Makanan dan minuman yang Filio pesan pun datang, Fiona langsung memakan makanan tersebut. Melihat Fiona yang sedang makan, tanpa rasa canggung ataupun gengsi, Filio senang sekali. Fiona sangat bersikap apa adanya, itulah yang Filio sukai dari wanita tersebut.
"Vin, kamu masih jomblo kan?" Tanya Filio.
Mendengar pertanyaannya itu, tiba-tiba Fiona tersedak, lalu ia meminum es lemon tea yang ada di hadapannya. Fiona sudah pernah mengakui pada Filio kalau dirinya belum memiliki kekasih, walau sebenarnya sudah, karena ia ingin menjadikan Filio kekasih simpanannya, sama seperti Papa Rizal yang menjadikan Mama Iren istri simpanan.
"Hhmmm .... Iya. Aku kan sudah pernah cerita sama kamu."
"Oh ya? He ... He ... He ...Maaf, aku lupa. Karena kalau kamu udah punya pacar, takutnya pacar kamu cemburu, kamu pergi sama aku. Tapi kalau memang kamu belum punya pacar, berarti kamu masih bebas mau pergi dengan siapapun." Ucap Filio.
"Iya, aku masih bebas mau pergi bersama siapapun. Kamu sendiri juga masih jomblo kan?" Fiona balik bertanya.
"Iya, sudah lama aku menjomblo."
"Padahal kan wanita yang cantik banyak lho! Kamu tinggal pilih aja!"
"Aku maunya hukan hanya yang cantik di luar, tapi juga cantik di dalam." Ungkap Filio.
"Gimana cara kamu mendalami karakter seorang wanita?"
"Semua akan terpancar dari tutur kata dan sikapnya."
'Aku harus selalu berpura-pura baik di depannya, agar ia jatuh cinta padaku.' Ucap Fiona dalam hati.
Kini Fiona tahu, kalau Filio tak ingin berpacaran dengan sembarang wanita, ia benar-benar menginginkan wanita yang baik. Fiona pun sebenarnya adalah wanita yang baik, tapi karena rasa sakit yang teramat dalam membuatnya menaruh dendam pada keluarga Papa Rizal, karena ia tidak mungkin membalas dendam pada suami dari Mamanya tersebut, maka sasarannya adalah anak laki-lakinya yang sekarang ada di hadapannya ini.

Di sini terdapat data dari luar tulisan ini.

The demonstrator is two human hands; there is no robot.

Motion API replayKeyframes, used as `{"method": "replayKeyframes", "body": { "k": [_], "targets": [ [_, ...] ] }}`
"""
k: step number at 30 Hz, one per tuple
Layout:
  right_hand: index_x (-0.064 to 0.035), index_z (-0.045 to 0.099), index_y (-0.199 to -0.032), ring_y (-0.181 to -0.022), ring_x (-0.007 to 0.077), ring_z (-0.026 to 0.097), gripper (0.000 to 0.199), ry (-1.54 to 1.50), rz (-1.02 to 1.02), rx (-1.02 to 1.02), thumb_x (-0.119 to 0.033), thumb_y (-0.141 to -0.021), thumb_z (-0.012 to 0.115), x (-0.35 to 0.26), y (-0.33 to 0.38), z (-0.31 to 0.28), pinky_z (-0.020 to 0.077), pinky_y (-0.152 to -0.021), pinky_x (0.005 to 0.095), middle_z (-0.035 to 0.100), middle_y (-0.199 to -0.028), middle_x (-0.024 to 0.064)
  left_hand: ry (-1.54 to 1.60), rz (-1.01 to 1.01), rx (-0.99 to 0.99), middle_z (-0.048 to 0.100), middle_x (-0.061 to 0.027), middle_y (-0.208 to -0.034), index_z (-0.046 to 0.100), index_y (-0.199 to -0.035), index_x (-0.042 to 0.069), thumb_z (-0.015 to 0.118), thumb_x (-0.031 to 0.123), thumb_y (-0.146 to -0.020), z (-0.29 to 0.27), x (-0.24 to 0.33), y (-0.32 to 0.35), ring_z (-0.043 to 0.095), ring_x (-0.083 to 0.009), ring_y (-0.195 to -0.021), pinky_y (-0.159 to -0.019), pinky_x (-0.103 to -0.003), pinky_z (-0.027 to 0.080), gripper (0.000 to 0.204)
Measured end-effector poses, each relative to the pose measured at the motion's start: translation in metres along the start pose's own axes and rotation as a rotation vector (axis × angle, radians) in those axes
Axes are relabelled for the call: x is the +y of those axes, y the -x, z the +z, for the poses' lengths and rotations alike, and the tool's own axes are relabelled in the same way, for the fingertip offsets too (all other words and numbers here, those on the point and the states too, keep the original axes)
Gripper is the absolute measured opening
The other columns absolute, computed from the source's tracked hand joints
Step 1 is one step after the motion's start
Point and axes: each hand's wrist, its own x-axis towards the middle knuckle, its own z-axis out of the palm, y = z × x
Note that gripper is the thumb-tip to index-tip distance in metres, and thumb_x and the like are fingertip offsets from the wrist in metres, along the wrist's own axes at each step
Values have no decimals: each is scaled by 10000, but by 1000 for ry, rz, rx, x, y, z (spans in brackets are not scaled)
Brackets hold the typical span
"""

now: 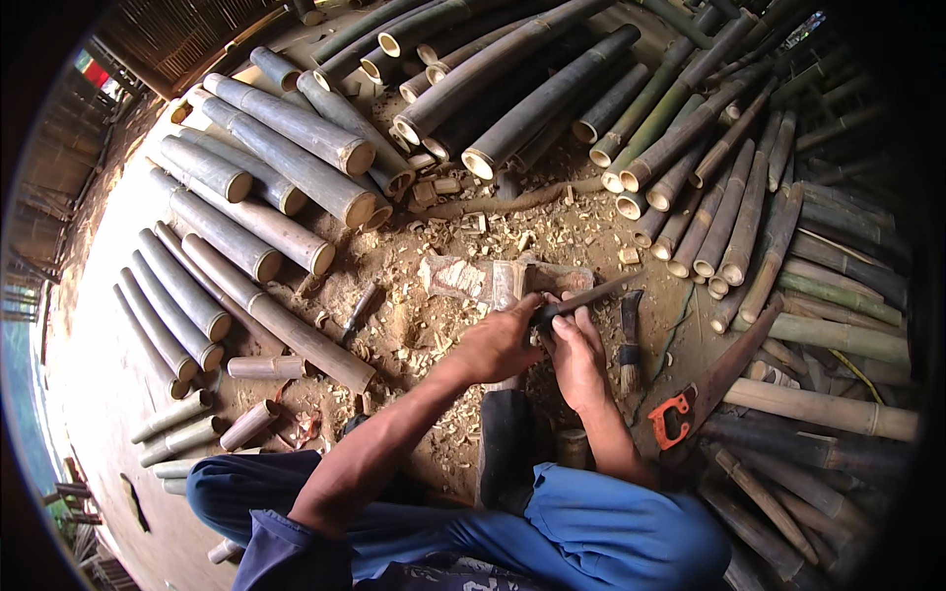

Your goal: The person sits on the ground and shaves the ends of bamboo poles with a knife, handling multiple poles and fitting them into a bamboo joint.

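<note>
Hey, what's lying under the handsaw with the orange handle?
The handsaw lies across bamboo poles on the person's right, its orange handle over wood shavings and dirt floor. What lies directly beneath the blade is covered, so I cannot tell.

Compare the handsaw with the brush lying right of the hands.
The handsaw is long, with an orange handle and a wide dark blade; the brush is short, with a dark handle and a tuft of bristles. The handsaw lies slanted, the brush nearly straight up the picture. Both rest untouched on the shavings-strewn ground.
</note>
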Motion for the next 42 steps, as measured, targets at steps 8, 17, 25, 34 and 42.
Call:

"Aku pikir, kamu itu sosok laki-laki yang hanya melihat wanita dari kecantikan luarnya aja, karena cinta itu kan buta. Kalau seseorang sudah merasakan jatuh cinta, walaupun orang tersebut berprilaku buruk ya tetap aja akan cinta."
"Tapi jika memang ada laki-laki yang mencintai wanita yang berprilaku buruk, dia akan berusaha untuk menasihatinya, bukannya hanya diam dan menerima begitu aja."
"Kalau sikap buruk wanita itu nggak bisa diubah, gimana?" Tanya Fiona.
"Kalau memang merugikan ya tinggalin lah! Untuk apa menjalin sebuah hubungan tapi nggak ada kebahagiaan di dalamnya?!"
Filio memang laki-laki yang tidak mudah mengatakan cinta, jika dia tertarik pada seorang wanita, ia akan berusaha mendalami karakternya terlebih dahulu. Jika memang dapat memberikan kenyamanan, baru ia akan menyatakan perasaannya, tapi jika tidak, maka ia akan menjauh darinya.
Sejak awal pertemuannya dengan Fiona, Filio sudah merasakan getaran cinta pada pandangan pertama karena kecantikan wajah Fiona, Filio sudah sedikit mengetahui tentang wanita yang ada di hadapannya itu. Kenyamanan pun mulai Filio rasakan saat berbincang dengan Fiona.
"Iya, bener banget. Aku setuju. Dalam menjalin sebuah hubungan, pastinya kita menginginkan kebahagiaan dengan adanya pasangan, kalau pasangan kita tidak membawa kebahagiaan, untuk apa dipertahankan?!" Sambung Fiona.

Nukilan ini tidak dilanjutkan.